Rhema is a Greek word meaning "that which is or has been uttered by the living voice." Perhaps it's my background talking, but when I think of rhema I think of what a commenter mentioned at Kim's:
God'll grab ya by the throat just when you think you're only looking up how something was said.
Indeed! I'll be reading something I've read many times, and WHAM!, God shows me something I hadn't thought of before, or convicts my heart, or touches me deeply. That is one of the most awesome experiential things about reading the Bible.
Something like that occurred the other day while I was reading Acts 2:
Acts 2:22-36
"Men of Israel, hear these words: Jesus of Nazareth, a man attested to you by God with mighty works and wonders and signs that God did through him in your midst, as you yourselves know--this Jesus, delivered up according to the definite plan and foreknowledge of God, you crucified and killed by the hands of lawless men. God raised him up, loosing the pangs of death, because it was not possible for him to be held by it. For David says concerning him,
"'I saw the Lord always before me,
for he is at my right hand that I may not be shaken;
therefore my heart was glad, and my tongue rejoiced;
my flesh also will dwell in hope.
For you will not abandon my soul to Hades,
or let your Holy One see corruption.
You have made known to me the paths of life;
you will make me full of gladness with your presence.'
Brothers, I may say to you with confidence about the patriarch David that he both died and was buried, and his tomb is with us to this day. Being therefore a prophet, and knowing that God had sworn with an oath to him that he would set one of his descendants on his throne, he foresaw and spoke about the resurrection of the Christ, that he was not abandoned to Hades, nor did his flesh see corruption. This Jesus God raised up, and of that we all are witnesses.
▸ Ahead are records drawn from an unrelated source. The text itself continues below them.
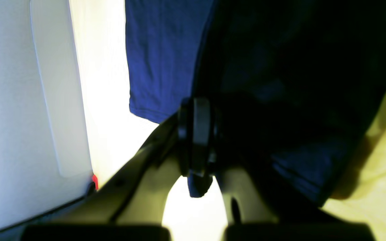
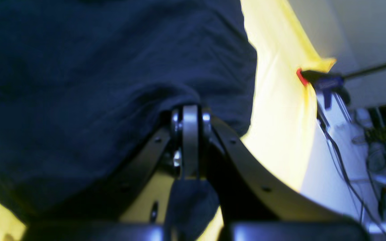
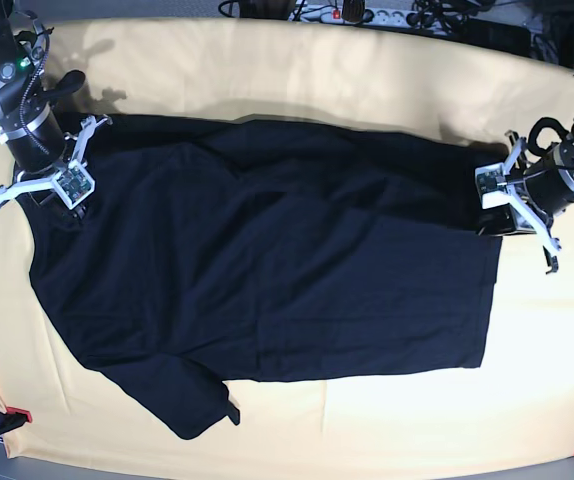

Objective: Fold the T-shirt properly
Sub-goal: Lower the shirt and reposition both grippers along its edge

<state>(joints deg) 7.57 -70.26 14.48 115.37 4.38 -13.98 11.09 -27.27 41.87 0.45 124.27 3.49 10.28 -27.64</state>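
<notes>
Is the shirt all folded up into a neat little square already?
No, the T-shirt lies spread wide across the yellow table cloth, with one sleeve sticking out at the bottom.

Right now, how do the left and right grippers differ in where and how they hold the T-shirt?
The left gripper pinches the T-shirt at the base view's right edge, where the cloth ends straight; the right gripper pinches the opposite end, near a sleeve. The left arm reaches in sideways, the right from the far corner. Both are shut on cloth over the yellow table cloth.

hidden: left fingers (image 1: 196, 140) tips buried in T-shirt (image 1: 166, 60) | blurred: both wrist views
</notes>
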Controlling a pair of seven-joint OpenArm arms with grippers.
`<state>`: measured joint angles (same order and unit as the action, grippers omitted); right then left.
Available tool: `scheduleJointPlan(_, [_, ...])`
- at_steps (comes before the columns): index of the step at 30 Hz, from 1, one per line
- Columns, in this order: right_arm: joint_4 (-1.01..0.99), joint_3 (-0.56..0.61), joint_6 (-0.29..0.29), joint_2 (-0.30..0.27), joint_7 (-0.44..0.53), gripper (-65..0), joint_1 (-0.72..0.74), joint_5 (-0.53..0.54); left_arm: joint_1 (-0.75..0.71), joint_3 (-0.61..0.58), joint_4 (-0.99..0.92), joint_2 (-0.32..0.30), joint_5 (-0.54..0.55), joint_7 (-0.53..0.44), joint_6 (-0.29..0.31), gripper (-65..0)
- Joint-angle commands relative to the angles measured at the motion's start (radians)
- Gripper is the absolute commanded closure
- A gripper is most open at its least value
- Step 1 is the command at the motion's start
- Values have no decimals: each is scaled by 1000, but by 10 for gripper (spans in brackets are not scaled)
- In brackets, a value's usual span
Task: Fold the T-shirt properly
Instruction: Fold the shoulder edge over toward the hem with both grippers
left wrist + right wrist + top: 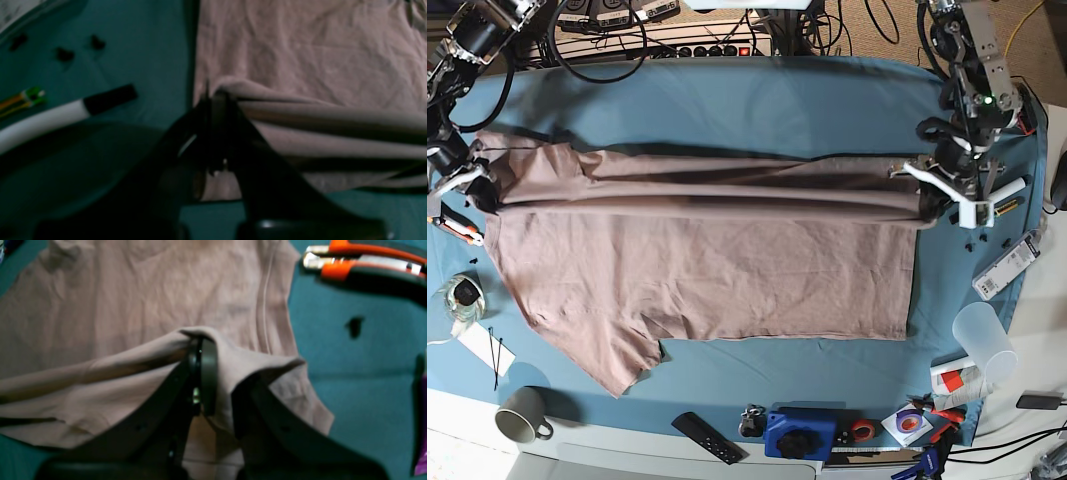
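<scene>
The pink-beige T-shirt lies spread across the teal table cloth, one sleeve pointing to the near left. Its far part is raised into a long taut fold between both arms. My left gripper is at the right end of that fold. In the left wrist view the left gripper is shut on the T-shirt edge. My right gripper holds the left end. In the right wrist view the right gripper is shut on a pinch of the T-shirt, with cloth draped over one finger.
An orange-handled tool and a purple tube lie beside the right gripper. A white marker lies near the left gripper. Along the table's near edge are a mug, a remote, a blue box and a plastic cup.
</scene>
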<state>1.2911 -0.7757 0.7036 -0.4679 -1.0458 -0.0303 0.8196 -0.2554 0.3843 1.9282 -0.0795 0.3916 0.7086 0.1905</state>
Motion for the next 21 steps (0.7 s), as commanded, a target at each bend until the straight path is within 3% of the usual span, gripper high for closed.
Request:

Being therefore exalted at the right hand of God, and having received from the Father the promise of the Holy Spirit, he has poured out this that you yourselves are seeing and hearing. For David did not ascend into the heavens, but he himself says,
"'The Lord said to my Lord,
Sit at my right hand,
until I make your enemies your footstool.'
Let all the house of Israel therefore know for certain that God has made him both Lord and Christ, this Jesus whom you crucified."
It hit me as I read that, really hit me, how it must have felt for those Jews to hear that Messiah, the One everyone had been waiting and looking for, had been put to death. What despair they must have felt at that moment! What would God do to them, they might have wondered, if they killed the very Messiah He had promised them? How could this situation be redeemed?
Acts 2:37
Now when they heard this they were cut to the heart, and said to Peter and the rest of the apostles, "Brothers, what shall we do?"
And then the amazing, amazing part. I am without words to describe such a God:
Acts 2:38-41
And Peter said to them, "Repent and be baptized every one of you in the name of Jesus Christ for the forgiveness of your sins, and you will receive the gift of the Holy Spirit. For the promise is for you and for your children and for all who are far off, everyone whom the Lord our God calls to himself." And with many other words he bore witness and continued to exhort them, saying, "Save yourselves from this crooked generation." So those who received his word were baptized, and there were added that day about three thousand souls.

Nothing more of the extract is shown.